The Jewish Chronicle
SHTISEL IS BACK
BETTER THAN EVER
AMONG. THE sadistic drug lords and lycra-clad, body-ripped narcissists that characterises most of Netflix’s villains and heroes, Rabbi Shulem Shtisel is a walking oasis of modesty. Perhaps he and his show is even unique. When in the opening episode of this keenly-anticipated — to the point of salivating — third season of the Israeli hit, the rabbi whacks one of his Charedi students around the chops for subordination, the moment has the force of a Jason Bourne drop kick.
To fans of action blockbusters (of which I count myself as one), in which violence is both spectacular and casual, the rabbi’s explosion of temper is meat and drink.
What may shock newcomers to Shtisel however is that their attention is gripped by nothing more spectacular than the sedate pace and simple story-telling of Ori Elon and Yehonatan Indusrky’s scripts. Or that and the show’s emotional heft which is achieved though understatement rather than the overblown emoting of people declaring Oprah-style ‘personal truths’. What stands out in Shtisel is humility.
Set four years after series two ended, series three is still set in Geula, Jerusalem and anchored by the relationship between Shulem (Doval’e Glickman) and his artist son Akiva (Michael Aloni).
And when Akiva visits his father they still sit at opposite ends of that little kitchen table. Drama is generated not at full volume as is the case in almost every other show that focuses on father and son, but in near silence, with each man having experienced loss in their own way, and occasionally movingly united by their own version of solitude. Only the English express so much by saying so little.
Elsewhere scandal brews in the form of forbidden love between Giti’s son Yosa’le and the girl to whom the matchmaker accidentally introduces him.

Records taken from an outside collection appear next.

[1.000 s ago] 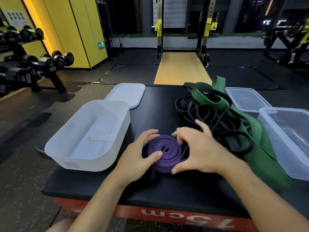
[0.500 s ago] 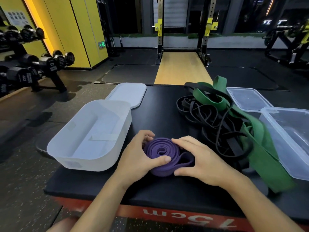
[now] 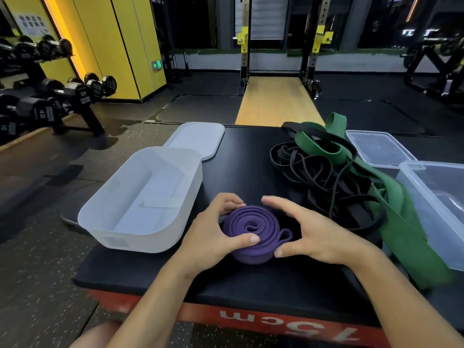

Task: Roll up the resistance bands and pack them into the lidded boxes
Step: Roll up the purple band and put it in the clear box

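The purple band (image 3: 253,232) lies on the black top (image 3: 241,169) as a flat coil, near the front edge, and its winding axis points up toward us. One small loop, the tail end, sticks out of the coil at about 4 o'clock.

Our left hand (image 3: 213,237) clamps the coil from 9 o'clock: the thumb presses on the top face and the fingers curl around the far rim. Our right hand (image 3: 311,234) is at 3 o'clock of the coil, fingers spread apart. Its thumb tip touches the coil wall just under the loose loop, and its fingers arch over the far side; we cannot tell if they touch.

The white box (image 3: 140,197) stands open just beside the left hand, at 10 o'clock from the coil, with its lid (image 3: 198,139) behind it at 11 o'clock. So we judge that the coil must travel left, and the left hand is the nearer one. The loose loop is on the opposite side, so it may unwind if the right hand lets go first.

At 1 to 3 o'clock lie the black bands (image 3: 319,177) and the green band (image 3: 391,197), not yet rolled, and beyond them the clear box (image 3: 437,202).
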`<state>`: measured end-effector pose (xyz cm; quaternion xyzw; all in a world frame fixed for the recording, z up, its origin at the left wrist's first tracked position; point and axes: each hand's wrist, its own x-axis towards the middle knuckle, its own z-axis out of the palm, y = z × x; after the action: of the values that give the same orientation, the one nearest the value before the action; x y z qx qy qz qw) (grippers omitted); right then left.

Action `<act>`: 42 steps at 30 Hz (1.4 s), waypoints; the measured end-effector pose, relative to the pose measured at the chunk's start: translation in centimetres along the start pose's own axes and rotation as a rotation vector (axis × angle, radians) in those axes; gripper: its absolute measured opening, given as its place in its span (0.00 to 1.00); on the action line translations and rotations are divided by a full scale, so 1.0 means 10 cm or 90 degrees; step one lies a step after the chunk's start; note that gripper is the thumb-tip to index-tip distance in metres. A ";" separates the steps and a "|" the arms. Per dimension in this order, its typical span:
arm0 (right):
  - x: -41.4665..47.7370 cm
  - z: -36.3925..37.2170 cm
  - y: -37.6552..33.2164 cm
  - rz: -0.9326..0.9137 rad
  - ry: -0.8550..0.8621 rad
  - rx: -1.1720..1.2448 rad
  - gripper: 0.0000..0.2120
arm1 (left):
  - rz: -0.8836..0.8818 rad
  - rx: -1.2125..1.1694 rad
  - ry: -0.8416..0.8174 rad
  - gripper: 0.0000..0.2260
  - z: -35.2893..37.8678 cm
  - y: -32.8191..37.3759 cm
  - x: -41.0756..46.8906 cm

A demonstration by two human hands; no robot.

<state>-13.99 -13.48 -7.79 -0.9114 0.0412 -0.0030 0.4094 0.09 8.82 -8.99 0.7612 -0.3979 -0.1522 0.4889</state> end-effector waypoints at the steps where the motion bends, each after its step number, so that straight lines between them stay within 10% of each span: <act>1: 0.00 0.01 -0.03 0.005 -0.012 0.010 0.51 | 0.012 -0.006 -0.016 0.30 -0.01 0.00 0.00; 13: 0.02 0.10 -0.15 0.021 0.024 -0.066 0.54 | 0.032 0.113 0.153 0.23 0.07 -0.03 -0.01; 19: 0.01 0.23 -0.22 0.042 0.194 -0.164 0.45 | 0.066 0.160 0.012 0.35 0.07 -0.01 -0.02; 32: 0.08 0.02 -0.21 -0.004 -0.059 -0.096 0.57 | 0.039 0.079 -0.029 0.30 -0.04 -0.01 0.05; 42: -0.02 0.14 -0.27 -0.029 0.107 -0.252 0.50 | 0.083 0.166 -0.130 0.42 -0.02 0.12 0.02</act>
<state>-13.97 -10.64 -6.69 -0.9713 0.0542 -0.0800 0.2172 -0.20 8.52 -7.83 0.7712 -0.5104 -0.1443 0.3520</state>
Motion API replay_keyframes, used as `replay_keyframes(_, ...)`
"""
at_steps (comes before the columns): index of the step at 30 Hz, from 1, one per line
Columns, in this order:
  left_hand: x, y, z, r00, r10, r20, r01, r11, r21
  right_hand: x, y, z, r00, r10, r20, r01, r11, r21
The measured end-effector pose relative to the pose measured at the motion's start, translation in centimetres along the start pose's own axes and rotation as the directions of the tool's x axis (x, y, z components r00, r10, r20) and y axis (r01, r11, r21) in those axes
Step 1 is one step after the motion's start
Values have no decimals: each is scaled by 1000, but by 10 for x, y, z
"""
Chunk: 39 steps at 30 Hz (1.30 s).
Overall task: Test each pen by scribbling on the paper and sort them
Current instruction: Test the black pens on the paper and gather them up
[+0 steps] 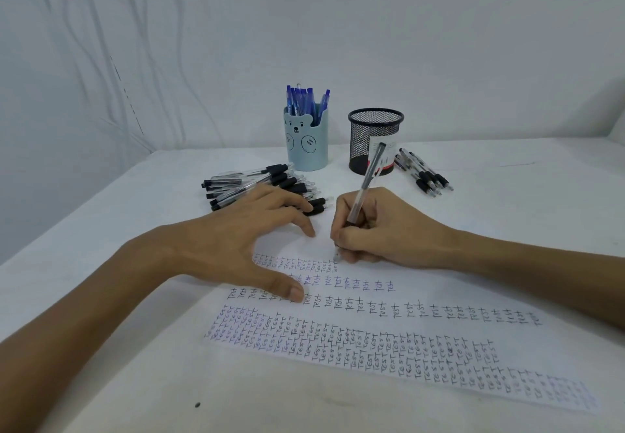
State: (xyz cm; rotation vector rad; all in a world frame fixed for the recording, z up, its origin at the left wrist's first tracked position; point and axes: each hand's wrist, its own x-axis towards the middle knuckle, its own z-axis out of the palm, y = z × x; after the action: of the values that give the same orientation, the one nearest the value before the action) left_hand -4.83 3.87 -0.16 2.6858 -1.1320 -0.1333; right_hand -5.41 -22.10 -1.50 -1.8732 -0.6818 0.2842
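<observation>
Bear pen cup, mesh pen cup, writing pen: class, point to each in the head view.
bear pen cup (306,158), head view, lower front wall.
mesh pen cup (360,141), head view, left of mesh wall.
writing pen (367,182), head view, clear barrel above the fingers.

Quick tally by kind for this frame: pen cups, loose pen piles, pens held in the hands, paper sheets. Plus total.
Pen cups: 2, the bear cup and the mesh cup
Loose pen piles: 2, the left pile and the right pile
Pens held: 1, the pen in the right hand
Paper sheets: 1, the paper
Total: 6
</observation>
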Motion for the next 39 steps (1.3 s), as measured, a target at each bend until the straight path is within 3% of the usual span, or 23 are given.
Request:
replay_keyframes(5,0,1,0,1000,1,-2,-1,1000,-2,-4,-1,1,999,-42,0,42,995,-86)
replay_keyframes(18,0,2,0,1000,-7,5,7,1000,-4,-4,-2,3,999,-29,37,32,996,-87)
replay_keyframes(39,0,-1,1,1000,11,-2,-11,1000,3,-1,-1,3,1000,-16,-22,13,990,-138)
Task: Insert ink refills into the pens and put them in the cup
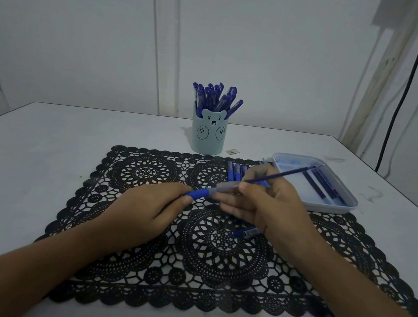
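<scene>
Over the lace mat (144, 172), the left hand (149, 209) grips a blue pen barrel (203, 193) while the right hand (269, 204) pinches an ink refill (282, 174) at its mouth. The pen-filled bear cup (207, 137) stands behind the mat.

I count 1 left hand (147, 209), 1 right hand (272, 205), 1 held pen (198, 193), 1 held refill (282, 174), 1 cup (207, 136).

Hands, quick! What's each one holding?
Left hand: holding the pen by its blue grip.
Right hand: pinching the ink refill.
</scene>
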The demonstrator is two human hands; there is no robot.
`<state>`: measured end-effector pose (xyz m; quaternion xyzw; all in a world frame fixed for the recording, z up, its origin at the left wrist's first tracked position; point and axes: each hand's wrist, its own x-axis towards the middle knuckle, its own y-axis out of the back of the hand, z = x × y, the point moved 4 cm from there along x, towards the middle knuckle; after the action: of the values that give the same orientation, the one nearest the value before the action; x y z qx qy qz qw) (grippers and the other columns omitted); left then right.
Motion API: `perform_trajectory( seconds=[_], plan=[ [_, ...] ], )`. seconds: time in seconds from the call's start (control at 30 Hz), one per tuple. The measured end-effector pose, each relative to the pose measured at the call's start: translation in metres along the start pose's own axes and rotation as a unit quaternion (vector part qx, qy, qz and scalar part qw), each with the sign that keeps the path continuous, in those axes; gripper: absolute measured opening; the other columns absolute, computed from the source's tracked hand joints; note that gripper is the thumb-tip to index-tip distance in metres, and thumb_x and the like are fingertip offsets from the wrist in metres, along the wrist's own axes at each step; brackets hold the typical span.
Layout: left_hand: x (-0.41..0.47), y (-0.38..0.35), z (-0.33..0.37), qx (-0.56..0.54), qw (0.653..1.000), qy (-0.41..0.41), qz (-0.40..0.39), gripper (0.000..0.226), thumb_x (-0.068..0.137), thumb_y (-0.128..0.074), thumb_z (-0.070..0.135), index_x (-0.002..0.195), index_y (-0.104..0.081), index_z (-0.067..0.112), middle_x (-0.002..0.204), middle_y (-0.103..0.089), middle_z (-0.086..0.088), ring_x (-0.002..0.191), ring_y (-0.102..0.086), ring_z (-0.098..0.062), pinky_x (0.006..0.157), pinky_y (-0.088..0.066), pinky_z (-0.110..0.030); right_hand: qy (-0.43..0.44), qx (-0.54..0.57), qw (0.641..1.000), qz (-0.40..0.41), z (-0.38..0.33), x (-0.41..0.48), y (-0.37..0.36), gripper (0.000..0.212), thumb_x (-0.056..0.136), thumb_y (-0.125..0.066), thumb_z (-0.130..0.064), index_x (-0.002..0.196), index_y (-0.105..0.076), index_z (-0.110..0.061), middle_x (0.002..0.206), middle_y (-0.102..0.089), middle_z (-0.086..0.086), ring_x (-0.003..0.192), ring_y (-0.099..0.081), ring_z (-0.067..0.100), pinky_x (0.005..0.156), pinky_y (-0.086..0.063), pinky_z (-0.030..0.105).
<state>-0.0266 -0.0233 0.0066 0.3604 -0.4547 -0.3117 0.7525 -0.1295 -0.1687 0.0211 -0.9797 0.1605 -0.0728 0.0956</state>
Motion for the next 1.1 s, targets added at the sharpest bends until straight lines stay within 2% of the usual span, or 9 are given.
perform_trajectory(
  seconds=[0.17, 0.33, 0.43, 0.5, 0.63, 0.77, 0.9, 1.0, 1.1],
  plan=[
    [0.000, 0.000, 0.001, -0.006, 1.000, -0.006, -0.005, 0.049, 0.085, -0.024, 0.051, 0.103, -0.060, 0.023, 0.064, -0.050, 0.019, 0.070, -0.051, -0.002, 0.059, -0.035, -0.010, 0.010, -0.036, 0.999, -0.022, 0.003, -0.001, -0.002, 0.013, 0.091, -0.047, 0.000, 0.083, -0.047, -0.010, 0.085, -0.071, 0.015, 0.080, -0.070, 0.025, 0.071, -0.058, 0.031],
    [0.000, 0.000, 0.000, -0.001, 1.000, -0.011, -0.005, 0.048, 0.086, -0.025, 0.051, 0.106, -0.060, 0.024, 0.070, -0.055, 0.017, 0.074, -0.052, -0.002, 0.060, -0.036, -0.010, 0.011, -0.185, 0.982, -0.022, 0.003, -0.002, -0.001, 0.015, 0.083, -0.061, -0.013, 0.097, -0.061, -0.017, 0.068, -0.064, -0.003, 0.058, -0.058, 0.006, 0.053, -0.048, 0.019],
    [0.000, 0.001, -0.002, -0.016, 1.000, 0.001, 0.010, 0.045, 0.086, -0.026, 0.051, 0.103, -0.059, 0.024, 0.065, -0.053, 0.016, 0.071, -0.052, -0.003, 0.058, -0.036, -0.011, -0.016, -0.124, 0.992, 0.003, 0.002, -0.002, 0.004, 0.026, 0.082, -0.056, -0.031, 0.107, -0.056, -0.022, 0.063, -0.061, -0.006, 0.051, -0.050, 0.007, 0.046, -0.038, 0.020],
    [0.000, 0.002, -0.003, -0.025, 0.999, 0.006, 0.022, 0.042, 0.087, -0.028, 0.050, 0.101, -0.059, 0.026, 0.063, -0.054, 0.014, 0.069, -0.053, -0.006, 0.057, -0.038, -0.015, -0.012, -0.034, 0.998, 0.047, -0.002, -0.002, 0.010, 0.025, 0.082, -0.052, -0.037, 0.097, -0.052, -0.018, 0.060, -0.058, -0.004, 0.048, -0.044, 0.010, 0.042, -0.031, 0.022],
    [0.001, 0.003, -0.005, -0.032, 0.999, 0.009, 0.031, 0.040, 0.087, -0.029, 0.049, 0.100, -0.059, 0.026, 0.062, -0.053, 0.013, 0.066, -0.052, -0.007, 0.054, -0.038, -0.016, 0.058, 0.031, 0.988, 0.138, -0.010, -0.005, 0.019, 0.014, 0.094, -0.045, -0.021, 0.081, -0.047, -0.016, 0.058, -0.056, -0.001, 0.048, -0.044, 0.015, 0.043, -0.033, 0.027],
    [0.001, 0.002, -0.004, -0.024, 1.000, 0.006, 0.019, 0.044, 0.086, -0.029, 0.050, 0.103, -0.060, 0.024, 0.062, -0.053, 0.014, 0.064, -0.052, -0.005, 0.053, -0.036, -0.013, 0.070, -0.157, 0.977, 0.125, -0.009, -0.007, 0.016, 0.013, 0.090, -0.052, -0.020, 0.081, -0.059, -0.014, 0.060, -0.054, 0.000, 0.046, -0.046, 0.007, 0.044, -0.040, 0.018],
    [0.001, 0.001, -0.005, -0.022, 1.000, 0.007, 0.013, 0.046, 0.086, -0.028, 0.051, 0.104, -0.060, 0.024, 0.063, -0.055, 0.012, 0.065, -0.052, -0.008, 0.053, -0.037, -0.019, 0.087, -0.429, 0.898, 0.043, -0.005, -0.008, 0.008, 0.013, 0.087, -0.055, -0.035, 0.095, -0.065, -0.031, 0.081, -0.063, -0.011, 0.069, -0.056, 0.002, 0.063, -0.042, 0.012],
    [0.001, 0.001, -0.006, -0.019, 1.000, 0.009, 0.012, 0.046, 0.085, -0.028, 0.051, 0.105, -0.060, 0.025, 0.063, -0.055, 0.012, 0.064, -0.052, -0.008, 0.054, -0.038, -0.020, 0.117, -0.579, 0.806, -0.019, 0.001, -0.009, -0.001, 0.028, 0.088, -0.053, -0.037, 0.113, -0.061, -0.028, 0.093, -0.054, -0.015, 0.084, -0.050, -0.001, 0.072, -0.035, 0.006],
    [0.000, 0.000, -0.006, -0.016, 1.000, 0.007, 0.010, 0.046, 0.086, -0.028, 0.051, 0.106, -0.060, 0.025, 0.064, -0.055, 0.012, 0.064, -0.052, -0.007, 0.054, -0.037, -0.018, 0.156, -0.651, 0.740, -0.064, 0.011, -0.009, -0.006, 0.032, 0.089, -0.051, -0.039, 0.119, -0.057, -0.029, 0.105, -0.053, -0.011, 0.096, -0.047, 0.004, 0.087, -0.040, 0.020]
  ],
)
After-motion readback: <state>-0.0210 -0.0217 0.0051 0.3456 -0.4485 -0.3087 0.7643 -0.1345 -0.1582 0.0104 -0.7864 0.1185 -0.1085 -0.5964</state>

Another plotline sees Ruchami (the always excellent Shira Haas) discovering that after five years of marriage her health may not be a barrier to having children after all.
Meanwhile Shulem is forced fight for his job as charedi headmaster after his violent outburst. Yet through all this warmth and wisdom – yes, even Talmudic wisdom – is as present as ever, as is the humour which could have been wrought by Sholem Aleichem himself.
Most shows focusing on Jewish life tend to argue that existence is diminished by the rules of strictly Orthodox observance. For instance Unorthodox — the show Hass starred in between making series two and three of Shtisel — followed the fate of a woman whose can only be fulfilled by escaping her community. From the progressive or secular perspective this remains a convincing take.
Yet Shtisel is philosophically different. Whether by design or accident it holds that life can be enriched, deepened even, by the strictures of Charedi tradition — if it goes hand-in-hand with humanity, that is — something that Shtisel is full of.
It is also written with great skill. When the reason why Akiva cannot bear to sell his paintings of his wife fully emerges, the reveal has more impact than a hundred action-hero drop kicks.